Task statement » Filter the lines below, copying only those with the string "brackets".

(Beginning of Input for this task)

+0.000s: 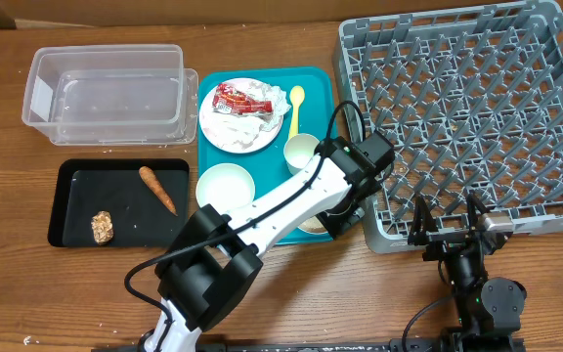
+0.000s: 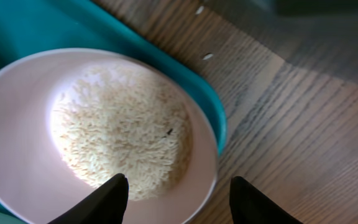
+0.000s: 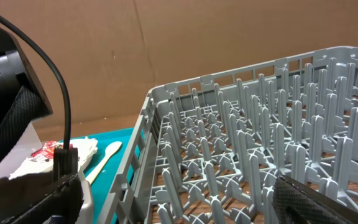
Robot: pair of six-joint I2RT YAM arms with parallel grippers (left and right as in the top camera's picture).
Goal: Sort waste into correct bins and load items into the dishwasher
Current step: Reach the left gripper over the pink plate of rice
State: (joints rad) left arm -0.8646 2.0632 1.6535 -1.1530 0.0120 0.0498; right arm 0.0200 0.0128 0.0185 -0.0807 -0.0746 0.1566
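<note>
My left gripper [image 1: 338, 217] is open over the rice bowl [image 1: 311, 228] at the teal tray's front right corner. In the left wrist view its fingers [image 2: 176, 199] straddle the bowl's rim [image 2: 211, 168], one over the white rice [image 2: 120, 134], one over the table. A plate [image 1: 233, 132] holds the red-and-white wrapper [image 1: 238, 97] and napkins [image 1: 270, 102]. The yellow spoon [image 1: 296, 106], cup [image 1: 302, 152] and an empty bowl [image 1: 225, 186] lie on the tray. The carrot stick [image 1: 156, 189] and brown chunk [image 1: 102, 227] lie in the black tray [image 1: 76, 200]. My right gripper [image 1: 446, 220] is open and empty at the grey dish rack's [image 1: 467, 117] front edge.
The clear tub [image 1: 106, 83] stands empty at the back left. The teal tray [image 1: 267, 166] sits between the bins and the rack. The right wrist view shows the rack's pegs [image 3: 241, 162], the spoon [image 3: 104, 158] and the wrapper [image 3: 45, 151]. The left arm's cable loops near the rack corner [image 1: 345, 117].
</note>
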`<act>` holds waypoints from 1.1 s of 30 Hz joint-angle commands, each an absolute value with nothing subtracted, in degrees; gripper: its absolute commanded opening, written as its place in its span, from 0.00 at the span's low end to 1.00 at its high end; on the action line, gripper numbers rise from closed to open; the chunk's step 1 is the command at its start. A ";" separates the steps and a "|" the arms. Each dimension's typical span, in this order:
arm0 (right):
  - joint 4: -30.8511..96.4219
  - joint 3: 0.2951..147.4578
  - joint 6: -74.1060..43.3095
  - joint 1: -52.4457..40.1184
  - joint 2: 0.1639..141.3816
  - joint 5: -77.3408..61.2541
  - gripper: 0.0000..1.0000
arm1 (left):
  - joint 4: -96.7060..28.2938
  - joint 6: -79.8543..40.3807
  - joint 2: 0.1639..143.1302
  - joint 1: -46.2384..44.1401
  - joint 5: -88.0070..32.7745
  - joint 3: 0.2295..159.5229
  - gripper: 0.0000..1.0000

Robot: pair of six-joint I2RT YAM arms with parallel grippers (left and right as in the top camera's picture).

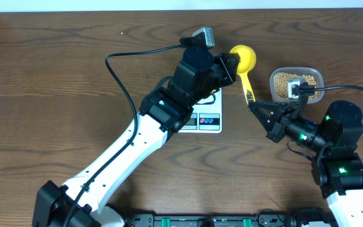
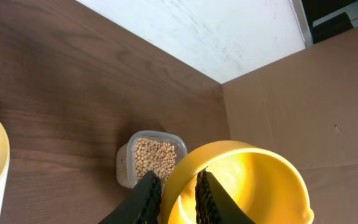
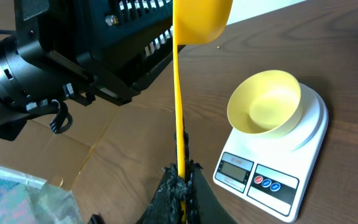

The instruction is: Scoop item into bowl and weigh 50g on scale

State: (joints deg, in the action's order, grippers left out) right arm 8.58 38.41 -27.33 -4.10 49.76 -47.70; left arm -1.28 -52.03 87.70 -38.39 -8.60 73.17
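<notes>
Right wrist view, nearest first: clamps the right gripper (image 3: 180,173) shut tight on the handle tail of the yellow scoop (image 3: 178,87), with the handle rising straight away to the cup at the top. Places the pale yellow bowl (image 3: 265,106) to the right of that handle, empty, seated on the white scale (image 3: 311,134), display too small to read. Farther out, through the left wrist view, straddles the cup's rim with the left gripper (image 2: 176,183), one finger outside and one inside, narrowed almost fully and seemingly pinching the wall, firmness not tellable. Shows the cup empty. Past the cup, finds the beans (image 2: 153,158) lying in the clear tub (image 2: 123,168). From overhead, sets the tub just beside the right wrist and to the right of the cup, apart from the left arm, with the scoop's long axis running from the right gripper up and slightly left to the cup. Judges the right arm the nearer to the beans; calls for swinging the cup rightward and down into the tub, likely after release by the left gripper.
</notes>
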 commanded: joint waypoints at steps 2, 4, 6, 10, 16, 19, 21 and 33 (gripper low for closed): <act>8.49 39.33 -26.06 -4.60 49.23 -47.24 0.01 | -1.32 -51.03 87.77 -38.15 -7.66 73.08 0.22; 8.49 39.33 -26.06 -4.60 49.23 -47.22 0.02 | -1.30 -51.03 87.77 -38.15 -7.64 73.08 0.19; 8.47 39.33 -26.06 -4.60 49.23 -47.24 0.01 | -1.30 -51.03 87.77 -38.15 -7.64 73.08 0.14; 8.47 39.33 -26.09 -4.60 49.23 -47.33 0.02 | -1.26 -51.03 87.77 -38.15 -7.64 73.08 0.08; 8.40 39.33 -26.79 -4.60 49.23 -47.62 0.01 | -1.26 -51.03 87.77 -38.15 -7.64 73.08 0.07; 8.38 39.33 -27.79 -4.60 49.23 -47.77 0.02 | -1.08 -51.03 87.77 -38.15 -7.64 73.08 0.08; 8.29 39.33 -29.04 -4.54 49.23 -47.46 0.13 | -0.84 -51.05 87.77 -38.15 -7.66 73.08 0.07; 2.87 39.33 -34.98 -4.54 49.23 -47.46 0.44 | -0.84 -56.47 87.77 -38.15 -7.70 73.08 0.08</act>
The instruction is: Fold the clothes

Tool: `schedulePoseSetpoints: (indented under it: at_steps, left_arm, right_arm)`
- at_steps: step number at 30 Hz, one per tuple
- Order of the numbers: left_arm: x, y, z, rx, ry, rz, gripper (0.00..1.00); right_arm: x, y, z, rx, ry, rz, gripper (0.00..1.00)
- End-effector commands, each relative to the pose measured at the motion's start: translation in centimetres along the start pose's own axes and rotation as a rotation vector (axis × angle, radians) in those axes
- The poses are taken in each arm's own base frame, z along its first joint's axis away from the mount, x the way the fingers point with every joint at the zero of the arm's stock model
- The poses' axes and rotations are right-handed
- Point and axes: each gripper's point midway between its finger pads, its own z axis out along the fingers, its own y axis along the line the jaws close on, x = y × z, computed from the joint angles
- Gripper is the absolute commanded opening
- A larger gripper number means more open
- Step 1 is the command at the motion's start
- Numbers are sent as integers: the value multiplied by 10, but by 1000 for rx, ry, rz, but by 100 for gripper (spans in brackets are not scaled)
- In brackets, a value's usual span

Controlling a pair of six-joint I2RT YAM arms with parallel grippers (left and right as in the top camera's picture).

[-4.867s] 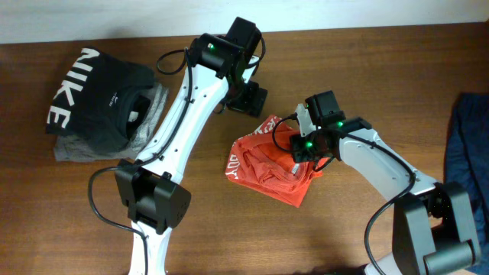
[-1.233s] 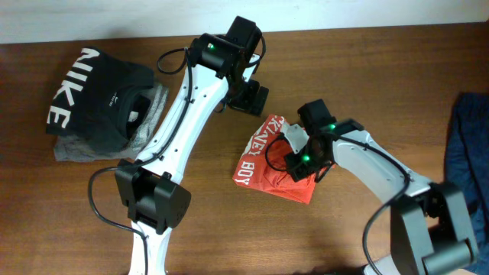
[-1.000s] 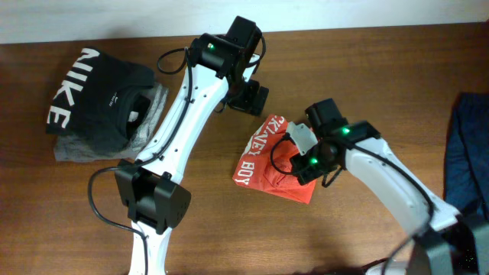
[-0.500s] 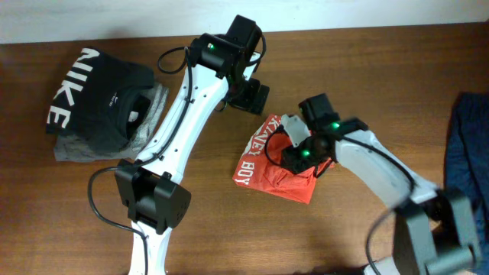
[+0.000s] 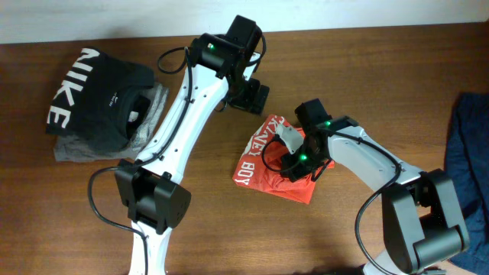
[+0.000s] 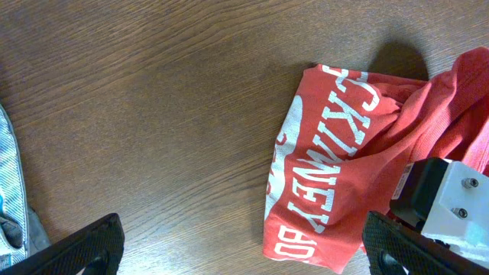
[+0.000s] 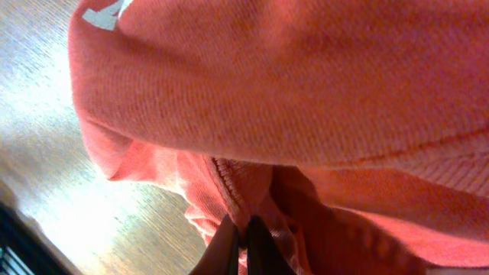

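The red-orange T-shirt (image 5: 263,164) lies bunched at the table's middle, with white block lettering along its left edge. It also shows in the left wrist view (image 6: 344,176). My right gripper (image 5: 294,163) is down on the shirt's right part. In the right wrist view its fingers (image 7: 244,237) are shut on a fold of the red fabric (image 7: 306,99), which fills that view. My left gripper (image 5: 249,96) hangs above bare table just beyond the shirt's far corner. Its fingers (image 6: 244,252) are wide open and empty.
A black NIKE garment (image 5: 99,95) lies on a grey garment (image 5: 76,149) at the far left. A dark blue garment (image 5: 466,153) lies at the right edge. Blue denim (image 6: 9,191) shows at the left wrist view's left edge. The right arm's white housing (image 6: 451,198) is close to my left gripper.
Since about five seconds ago the shirt has been drawn into a narrower bundle with the lettering turned to its left edge. In the last second my right gripper shifted slightly on the shirt. The left arm stayed still.
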Motion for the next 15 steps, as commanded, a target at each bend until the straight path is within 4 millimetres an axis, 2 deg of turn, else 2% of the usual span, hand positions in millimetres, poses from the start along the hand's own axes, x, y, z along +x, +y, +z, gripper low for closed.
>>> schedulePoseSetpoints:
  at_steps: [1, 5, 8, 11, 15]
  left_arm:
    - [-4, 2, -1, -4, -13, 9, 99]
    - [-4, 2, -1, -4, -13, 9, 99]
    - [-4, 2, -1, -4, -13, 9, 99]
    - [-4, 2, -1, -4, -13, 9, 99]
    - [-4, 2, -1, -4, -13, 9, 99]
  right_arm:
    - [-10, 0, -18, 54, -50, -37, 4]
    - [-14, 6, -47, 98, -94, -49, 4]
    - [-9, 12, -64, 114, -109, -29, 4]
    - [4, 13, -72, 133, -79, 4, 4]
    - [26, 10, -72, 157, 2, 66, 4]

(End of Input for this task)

Exercise output »
- Numbers are sent as integers: the value multiplied by 10, but by 1000 for rx, ry, rz, but by 100 for gripper (spans in brackets are not scaled)
- In brackets, a value's usual span

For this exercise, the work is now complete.